Interesa destacar aquí que puede haber una estrecha relación entre presencia de trastornos de conducta y ausencia de estrategias efectivas de manejo del entorno (p.e., estrategias comunicativas y sociales), con lo cual la manera de tratar esos problemas es implementar esas estrategias ausentes. Dicho de otro modo, cada conducta se compone de una topografía, o configuración de la conducta, y de una función, o intención que persigue esa conducta. Pues bien, pueden darse muchos casos en los que la topografía sea inadecuada -problemática- pero la función no lo sea o incluso sea positiva. Por tanto, de cara a planificar el tratamiento ha de cuidarse de variar la topografía, cambiándola por otra positiva, pero mantener la función.

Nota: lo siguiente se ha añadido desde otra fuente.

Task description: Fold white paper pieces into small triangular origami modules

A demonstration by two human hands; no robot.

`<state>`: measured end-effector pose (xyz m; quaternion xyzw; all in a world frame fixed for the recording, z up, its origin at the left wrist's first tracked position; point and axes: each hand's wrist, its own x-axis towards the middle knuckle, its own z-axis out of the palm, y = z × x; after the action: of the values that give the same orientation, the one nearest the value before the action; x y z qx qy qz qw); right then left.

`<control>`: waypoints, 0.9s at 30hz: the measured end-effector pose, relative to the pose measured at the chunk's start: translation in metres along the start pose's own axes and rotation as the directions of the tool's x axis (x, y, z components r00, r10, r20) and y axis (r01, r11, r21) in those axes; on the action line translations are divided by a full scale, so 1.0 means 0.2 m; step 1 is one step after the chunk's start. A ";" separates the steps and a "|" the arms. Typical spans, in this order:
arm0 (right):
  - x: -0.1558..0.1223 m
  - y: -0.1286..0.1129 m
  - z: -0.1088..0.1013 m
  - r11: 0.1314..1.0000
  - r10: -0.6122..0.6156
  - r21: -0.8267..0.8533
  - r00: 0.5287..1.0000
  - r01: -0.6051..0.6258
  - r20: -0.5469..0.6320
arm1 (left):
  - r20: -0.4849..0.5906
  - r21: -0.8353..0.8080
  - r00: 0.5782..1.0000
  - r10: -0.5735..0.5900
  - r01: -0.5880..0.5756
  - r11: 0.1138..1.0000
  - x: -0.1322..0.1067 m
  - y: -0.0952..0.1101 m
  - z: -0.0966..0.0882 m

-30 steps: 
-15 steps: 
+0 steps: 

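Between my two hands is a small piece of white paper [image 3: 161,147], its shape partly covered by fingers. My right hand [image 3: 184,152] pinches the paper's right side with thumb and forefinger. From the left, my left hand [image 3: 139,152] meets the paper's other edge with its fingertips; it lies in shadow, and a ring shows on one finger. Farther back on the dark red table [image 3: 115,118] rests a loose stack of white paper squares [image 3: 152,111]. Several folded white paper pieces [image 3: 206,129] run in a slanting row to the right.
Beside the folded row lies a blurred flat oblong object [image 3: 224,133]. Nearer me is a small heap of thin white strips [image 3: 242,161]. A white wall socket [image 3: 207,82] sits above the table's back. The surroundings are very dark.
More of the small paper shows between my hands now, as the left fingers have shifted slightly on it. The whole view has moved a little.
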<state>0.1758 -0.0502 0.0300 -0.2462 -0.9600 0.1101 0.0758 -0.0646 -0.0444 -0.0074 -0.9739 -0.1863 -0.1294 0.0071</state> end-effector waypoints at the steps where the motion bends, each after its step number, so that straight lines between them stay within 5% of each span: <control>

E. Intervención con la familia:

Puesto que la intervención ha de ser ecológica, debe existir una estrecha relación de los profesionales que ofertan una respuesta educativa a estos niños con sus familias. Uno de los objetivos que han de perseguirse con esta relación es llevar a cabo las mismas pautas de educación en la casa y en la escuela, enseñando a los padres las maneras más adecuadas de actuación ante las acciones de su hijo. Pero otro objetivo debería ser el dar apoyo psicológico a esas familias, en las que el hecho de tener un miembro con autismo les pone en una situación de vulnerabilidad y riesgo. Algunas de estas familias se han convertido en familias insulares, sin relaciones externas a la propia familia, y donde todo gira en relación al hijo autista. Estas familias insulares son más vulnerables al stress y a otras disfunciones psicológicas. El consejo adecuado, así como el contar con sistemas de apoyo informales (amigos, vecinos, etc) es una verdadera vacuna que en definitiva repercute positivamente también en la labor educativa que se lleva a cabo en el propio contexto escolar.

IV. Resumen

El autismo se define como un síndrome, cuya aparición suele ser anterior a los tres años de vida, al que se presupone con certeza una base orgánica y que se caracteriza por alteraciones en los patrones de interacción social recíproca y de comunicación tanto verbal como no verbal que no se explican por el nivel de desarrollo cognitivo que presente la persona, y que se acompaña de patrones de actividades e intereses restringidos y estereotipados. El autismo suele estar asociado a otras alteraciones tales como retraso mental, epilepsia, y otros. Las manifestaciones del síndrome varían en "gravedad" de unas personas a otras, y, dentro de la misma persona, varian de una edad a otra. Aunque un pequeño número puede llegar a conducirse con relativa facilidad en la vida adulta, la mayor parte requiere atención y apoyo durante toda la vida. Lamentablemente, hoy por hoy, el autismo no tiene curación. No obstante una detección cuanto antes es esencial.

La respuesta educativa debe implicar, de manera clara, a la familia, consensuando los objetivos con ella, y diseñando intervenciones para el desarrollo de la conducta social y comunicativa. Una respuesta educativa eficaz es actualmente el único y el más adecuado tratamiento del autismo. Los entornos en los que estén las personas con autismo tienen que tener un grado alto de estructuración y de previsibilidad, así como lo han de tener las personas que interactuen con ellos. Como en el resto de los niños con necesidades educativas especiales, ha de propiciarse su paso a entornos menos restrictivos en cuanto esos entornos puedan adaptarse a las competencias del niño y puedan permitir el avance hacia mayores cotas de desarrollo y autonomia personal.